WHAT IS EXPECTED → For the data below, report how many lines include the word "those", and write nothing else.

MATERIAL FOR THIS EXERCISE →
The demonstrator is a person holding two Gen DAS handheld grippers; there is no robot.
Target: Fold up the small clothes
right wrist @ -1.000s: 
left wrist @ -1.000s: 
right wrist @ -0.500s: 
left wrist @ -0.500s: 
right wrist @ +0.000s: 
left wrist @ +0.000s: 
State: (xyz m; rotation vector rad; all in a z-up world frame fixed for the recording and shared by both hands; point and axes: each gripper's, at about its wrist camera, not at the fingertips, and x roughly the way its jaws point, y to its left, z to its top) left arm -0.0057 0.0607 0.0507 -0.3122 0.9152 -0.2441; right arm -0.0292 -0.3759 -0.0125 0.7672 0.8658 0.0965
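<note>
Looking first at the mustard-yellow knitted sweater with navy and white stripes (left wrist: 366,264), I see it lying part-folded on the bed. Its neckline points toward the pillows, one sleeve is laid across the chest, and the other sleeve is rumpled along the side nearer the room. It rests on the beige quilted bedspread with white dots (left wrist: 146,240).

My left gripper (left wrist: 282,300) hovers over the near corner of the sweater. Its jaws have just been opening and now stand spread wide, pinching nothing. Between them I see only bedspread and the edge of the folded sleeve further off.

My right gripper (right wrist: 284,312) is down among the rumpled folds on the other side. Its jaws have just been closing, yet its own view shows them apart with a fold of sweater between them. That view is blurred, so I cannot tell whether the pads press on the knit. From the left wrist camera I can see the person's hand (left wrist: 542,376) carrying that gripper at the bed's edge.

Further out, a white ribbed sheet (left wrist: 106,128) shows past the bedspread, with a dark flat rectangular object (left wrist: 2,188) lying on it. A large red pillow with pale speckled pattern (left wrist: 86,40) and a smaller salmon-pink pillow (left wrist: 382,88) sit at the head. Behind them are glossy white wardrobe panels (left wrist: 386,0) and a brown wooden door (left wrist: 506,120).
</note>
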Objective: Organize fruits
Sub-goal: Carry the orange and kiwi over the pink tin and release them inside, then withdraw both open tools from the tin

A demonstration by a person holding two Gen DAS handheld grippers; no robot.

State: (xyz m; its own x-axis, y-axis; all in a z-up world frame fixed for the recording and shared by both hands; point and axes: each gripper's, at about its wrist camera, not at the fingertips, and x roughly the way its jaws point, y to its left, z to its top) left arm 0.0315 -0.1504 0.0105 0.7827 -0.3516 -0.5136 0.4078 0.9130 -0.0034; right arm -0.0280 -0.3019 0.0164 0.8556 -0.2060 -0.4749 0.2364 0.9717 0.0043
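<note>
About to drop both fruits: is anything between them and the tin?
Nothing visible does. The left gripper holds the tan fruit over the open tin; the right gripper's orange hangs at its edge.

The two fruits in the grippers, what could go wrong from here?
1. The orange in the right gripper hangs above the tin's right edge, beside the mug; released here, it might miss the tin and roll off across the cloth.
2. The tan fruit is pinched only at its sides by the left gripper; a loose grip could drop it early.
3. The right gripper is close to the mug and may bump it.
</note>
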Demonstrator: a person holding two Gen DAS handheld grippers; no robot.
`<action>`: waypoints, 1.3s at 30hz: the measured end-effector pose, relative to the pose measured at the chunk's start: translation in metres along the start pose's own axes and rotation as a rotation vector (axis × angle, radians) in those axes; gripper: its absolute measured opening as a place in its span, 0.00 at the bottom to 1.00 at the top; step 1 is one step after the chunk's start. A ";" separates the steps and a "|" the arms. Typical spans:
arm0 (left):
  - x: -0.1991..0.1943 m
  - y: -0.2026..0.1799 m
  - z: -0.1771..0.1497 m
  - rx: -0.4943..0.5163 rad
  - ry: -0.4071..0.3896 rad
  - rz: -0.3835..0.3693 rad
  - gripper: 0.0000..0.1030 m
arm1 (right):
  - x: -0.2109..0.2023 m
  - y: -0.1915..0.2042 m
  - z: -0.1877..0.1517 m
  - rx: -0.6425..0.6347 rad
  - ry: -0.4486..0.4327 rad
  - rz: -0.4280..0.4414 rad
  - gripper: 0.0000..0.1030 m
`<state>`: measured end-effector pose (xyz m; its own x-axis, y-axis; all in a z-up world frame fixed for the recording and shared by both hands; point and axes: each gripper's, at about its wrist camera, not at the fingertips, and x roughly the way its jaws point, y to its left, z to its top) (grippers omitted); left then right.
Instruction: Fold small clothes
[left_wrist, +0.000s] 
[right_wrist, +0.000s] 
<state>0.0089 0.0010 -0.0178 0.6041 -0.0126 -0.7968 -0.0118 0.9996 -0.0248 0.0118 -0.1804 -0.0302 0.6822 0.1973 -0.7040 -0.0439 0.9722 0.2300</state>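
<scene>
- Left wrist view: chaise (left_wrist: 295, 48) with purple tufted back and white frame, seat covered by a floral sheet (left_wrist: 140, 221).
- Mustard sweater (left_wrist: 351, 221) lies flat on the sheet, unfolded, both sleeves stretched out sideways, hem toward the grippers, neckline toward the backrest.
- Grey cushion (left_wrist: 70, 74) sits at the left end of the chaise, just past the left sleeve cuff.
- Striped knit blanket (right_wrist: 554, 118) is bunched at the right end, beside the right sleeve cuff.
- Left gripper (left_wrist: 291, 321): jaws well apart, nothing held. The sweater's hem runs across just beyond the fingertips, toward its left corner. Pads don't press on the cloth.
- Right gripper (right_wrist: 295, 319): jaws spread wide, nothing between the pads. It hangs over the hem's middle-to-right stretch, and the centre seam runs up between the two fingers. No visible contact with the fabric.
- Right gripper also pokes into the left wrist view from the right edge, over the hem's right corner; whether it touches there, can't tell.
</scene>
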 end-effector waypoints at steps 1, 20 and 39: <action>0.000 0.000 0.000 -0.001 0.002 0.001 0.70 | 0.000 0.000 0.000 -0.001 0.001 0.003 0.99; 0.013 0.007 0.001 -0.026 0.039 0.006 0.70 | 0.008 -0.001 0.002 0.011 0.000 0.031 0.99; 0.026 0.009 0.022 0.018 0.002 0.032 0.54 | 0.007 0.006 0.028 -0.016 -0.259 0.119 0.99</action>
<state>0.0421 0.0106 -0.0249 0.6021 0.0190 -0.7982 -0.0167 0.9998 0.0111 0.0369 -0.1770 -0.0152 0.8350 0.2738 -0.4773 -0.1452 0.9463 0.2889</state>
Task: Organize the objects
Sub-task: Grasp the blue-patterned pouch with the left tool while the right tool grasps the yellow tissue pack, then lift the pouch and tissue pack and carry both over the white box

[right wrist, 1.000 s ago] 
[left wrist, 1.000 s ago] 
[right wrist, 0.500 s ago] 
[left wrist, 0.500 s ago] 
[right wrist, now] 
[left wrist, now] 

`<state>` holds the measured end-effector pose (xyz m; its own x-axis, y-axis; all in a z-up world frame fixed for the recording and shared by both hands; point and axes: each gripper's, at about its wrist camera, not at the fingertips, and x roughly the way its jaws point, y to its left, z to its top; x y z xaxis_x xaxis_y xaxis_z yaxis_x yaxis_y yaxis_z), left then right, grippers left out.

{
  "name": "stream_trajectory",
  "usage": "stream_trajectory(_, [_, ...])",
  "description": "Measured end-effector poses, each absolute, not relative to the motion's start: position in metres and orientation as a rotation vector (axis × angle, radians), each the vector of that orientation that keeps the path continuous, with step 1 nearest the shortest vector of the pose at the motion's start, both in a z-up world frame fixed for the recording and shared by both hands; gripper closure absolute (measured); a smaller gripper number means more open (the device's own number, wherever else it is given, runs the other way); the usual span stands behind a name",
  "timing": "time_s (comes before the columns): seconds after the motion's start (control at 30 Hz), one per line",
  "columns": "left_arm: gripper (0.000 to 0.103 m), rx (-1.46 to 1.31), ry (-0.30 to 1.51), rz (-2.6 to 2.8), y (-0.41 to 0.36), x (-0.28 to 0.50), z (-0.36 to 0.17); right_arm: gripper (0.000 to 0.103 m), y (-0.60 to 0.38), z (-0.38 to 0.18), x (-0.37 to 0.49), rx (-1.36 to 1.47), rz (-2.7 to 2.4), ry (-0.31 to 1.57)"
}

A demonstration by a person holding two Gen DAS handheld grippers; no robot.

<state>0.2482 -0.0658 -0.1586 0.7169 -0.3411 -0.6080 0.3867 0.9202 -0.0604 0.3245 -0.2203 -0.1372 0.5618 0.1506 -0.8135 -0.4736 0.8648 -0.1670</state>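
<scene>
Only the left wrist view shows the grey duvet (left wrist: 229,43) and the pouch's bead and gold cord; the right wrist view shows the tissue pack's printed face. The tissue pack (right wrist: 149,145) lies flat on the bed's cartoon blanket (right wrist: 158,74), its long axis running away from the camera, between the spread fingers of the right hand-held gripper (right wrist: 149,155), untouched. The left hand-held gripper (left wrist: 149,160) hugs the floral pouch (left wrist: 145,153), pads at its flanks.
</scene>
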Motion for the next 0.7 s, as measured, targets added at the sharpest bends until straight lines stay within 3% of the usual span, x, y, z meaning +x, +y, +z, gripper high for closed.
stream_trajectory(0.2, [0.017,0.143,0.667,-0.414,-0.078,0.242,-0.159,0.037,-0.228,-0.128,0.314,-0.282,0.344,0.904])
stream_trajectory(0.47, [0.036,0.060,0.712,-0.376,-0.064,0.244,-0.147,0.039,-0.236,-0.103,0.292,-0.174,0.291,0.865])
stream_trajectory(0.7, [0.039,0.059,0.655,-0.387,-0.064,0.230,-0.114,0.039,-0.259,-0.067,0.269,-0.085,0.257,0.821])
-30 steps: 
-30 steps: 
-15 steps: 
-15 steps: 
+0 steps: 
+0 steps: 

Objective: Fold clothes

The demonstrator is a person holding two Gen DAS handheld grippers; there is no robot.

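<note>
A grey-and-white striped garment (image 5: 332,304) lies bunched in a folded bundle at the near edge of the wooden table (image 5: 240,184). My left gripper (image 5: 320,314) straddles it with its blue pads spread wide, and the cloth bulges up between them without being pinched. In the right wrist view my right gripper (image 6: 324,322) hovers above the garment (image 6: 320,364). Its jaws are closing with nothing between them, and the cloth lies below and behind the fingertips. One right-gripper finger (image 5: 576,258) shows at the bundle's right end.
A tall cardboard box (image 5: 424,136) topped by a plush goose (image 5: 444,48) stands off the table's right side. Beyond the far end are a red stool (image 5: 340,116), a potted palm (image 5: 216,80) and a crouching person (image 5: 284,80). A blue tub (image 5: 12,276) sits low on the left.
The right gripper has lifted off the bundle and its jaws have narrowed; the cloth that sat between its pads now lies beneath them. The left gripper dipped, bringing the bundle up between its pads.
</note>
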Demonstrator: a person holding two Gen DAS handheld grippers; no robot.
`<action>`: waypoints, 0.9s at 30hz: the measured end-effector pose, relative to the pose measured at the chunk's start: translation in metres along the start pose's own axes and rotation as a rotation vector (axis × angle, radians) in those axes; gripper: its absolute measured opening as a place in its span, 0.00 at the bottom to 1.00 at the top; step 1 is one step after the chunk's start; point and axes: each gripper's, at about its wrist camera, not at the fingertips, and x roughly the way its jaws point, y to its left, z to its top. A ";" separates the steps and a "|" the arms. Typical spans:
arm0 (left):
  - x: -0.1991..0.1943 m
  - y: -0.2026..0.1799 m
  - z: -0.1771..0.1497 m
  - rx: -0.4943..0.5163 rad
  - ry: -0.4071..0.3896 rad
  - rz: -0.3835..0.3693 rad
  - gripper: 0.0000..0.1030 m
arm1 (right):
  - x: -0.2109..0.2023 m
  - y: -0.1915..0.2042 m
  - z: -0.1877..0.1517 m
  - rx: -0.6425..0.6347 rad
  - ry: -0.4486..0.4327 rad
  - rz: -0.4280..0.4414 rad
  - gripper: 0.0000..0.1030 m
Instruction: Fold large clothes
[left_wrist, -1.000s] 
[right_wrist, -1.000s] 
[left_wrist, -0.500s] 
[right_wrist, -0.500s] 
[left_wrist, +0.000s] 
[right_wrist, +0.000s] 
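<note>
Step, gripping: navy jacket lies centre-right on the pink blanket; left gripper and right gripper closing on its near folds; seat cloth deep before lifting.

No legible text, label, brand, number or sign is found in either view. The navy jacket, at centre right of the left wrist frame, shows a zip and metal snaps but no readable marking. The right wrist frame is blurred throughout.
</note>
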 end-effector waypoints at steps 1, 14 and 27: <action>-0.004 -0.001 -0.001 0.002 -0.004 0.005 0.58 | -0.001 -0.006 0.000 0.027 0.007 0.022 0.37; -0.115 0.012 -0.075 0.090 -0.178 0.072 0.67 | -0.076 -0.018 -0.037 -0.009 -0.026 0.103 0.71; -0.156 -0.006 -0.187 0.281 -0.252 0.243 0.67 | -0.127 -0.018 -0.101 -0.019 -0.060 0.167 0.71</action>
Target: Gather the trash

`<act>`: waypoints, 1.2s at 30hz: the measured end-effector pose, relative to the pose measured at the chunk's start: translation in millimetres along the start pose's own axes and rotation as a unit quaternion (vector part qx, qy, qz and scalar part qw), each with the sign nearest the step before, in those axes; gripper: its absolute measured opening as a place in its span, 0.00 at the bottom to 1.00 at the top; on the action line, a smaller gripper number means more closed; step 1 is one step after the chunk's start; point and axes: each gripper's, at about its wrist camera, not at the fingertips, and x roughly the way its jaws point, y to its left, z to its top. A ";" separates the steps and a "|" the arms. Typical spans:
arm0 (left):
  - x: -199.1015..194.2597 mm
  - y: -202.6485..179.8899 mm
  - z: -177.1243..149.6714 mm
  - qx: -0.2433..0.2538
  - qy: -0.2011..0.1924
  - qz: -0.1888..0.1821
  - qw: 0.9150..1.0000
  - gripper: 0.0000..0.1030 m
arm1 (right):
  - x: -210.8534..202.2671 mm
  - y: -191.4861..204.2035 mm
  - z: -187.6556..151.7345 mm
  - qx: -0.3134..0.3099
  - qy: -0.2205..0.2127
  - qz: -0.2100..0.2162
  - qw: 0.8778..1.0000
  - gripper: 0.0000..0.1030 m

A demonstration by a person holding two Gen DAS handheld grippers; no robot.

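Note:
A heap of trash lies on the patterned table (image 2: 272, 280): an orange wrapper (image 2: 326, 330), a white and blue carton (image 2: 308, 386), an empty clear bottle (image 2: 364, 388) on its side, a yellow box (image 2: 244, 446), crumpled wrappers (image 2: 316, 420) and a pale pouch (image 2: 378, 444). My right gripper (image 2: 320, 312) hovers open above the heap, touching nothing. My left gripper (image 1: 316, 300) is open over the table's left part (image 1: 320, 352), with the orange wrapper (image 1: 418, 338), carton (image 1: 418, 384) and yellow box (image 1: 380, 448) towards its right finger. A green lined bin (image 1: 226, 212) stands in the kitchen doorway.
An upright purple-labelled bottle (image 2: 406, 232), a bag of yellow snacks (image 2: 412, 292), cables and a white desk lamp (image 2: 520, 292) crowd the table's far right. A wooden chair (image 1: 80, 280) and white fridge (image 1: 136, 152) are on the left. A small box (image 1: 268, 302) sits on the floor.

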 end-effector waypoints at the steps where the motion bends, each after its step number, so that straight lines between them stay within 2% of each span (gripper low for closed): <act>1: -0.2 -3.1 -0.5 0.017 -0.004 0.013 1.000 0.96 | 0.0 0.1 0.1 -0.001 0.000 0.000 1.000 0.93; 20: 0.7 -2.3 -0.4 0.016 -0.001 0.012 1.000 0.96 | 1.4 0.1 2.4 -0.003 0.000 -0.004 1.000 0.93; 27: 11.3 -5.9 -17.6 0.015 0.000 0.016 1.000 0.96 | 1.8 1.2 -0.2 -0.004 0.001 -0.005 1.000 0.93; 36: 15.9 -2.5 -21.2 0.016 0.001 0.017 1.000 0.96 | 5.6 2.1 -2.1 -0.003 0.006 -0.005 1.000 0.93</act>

RESPONSE TO THIS TASK → 3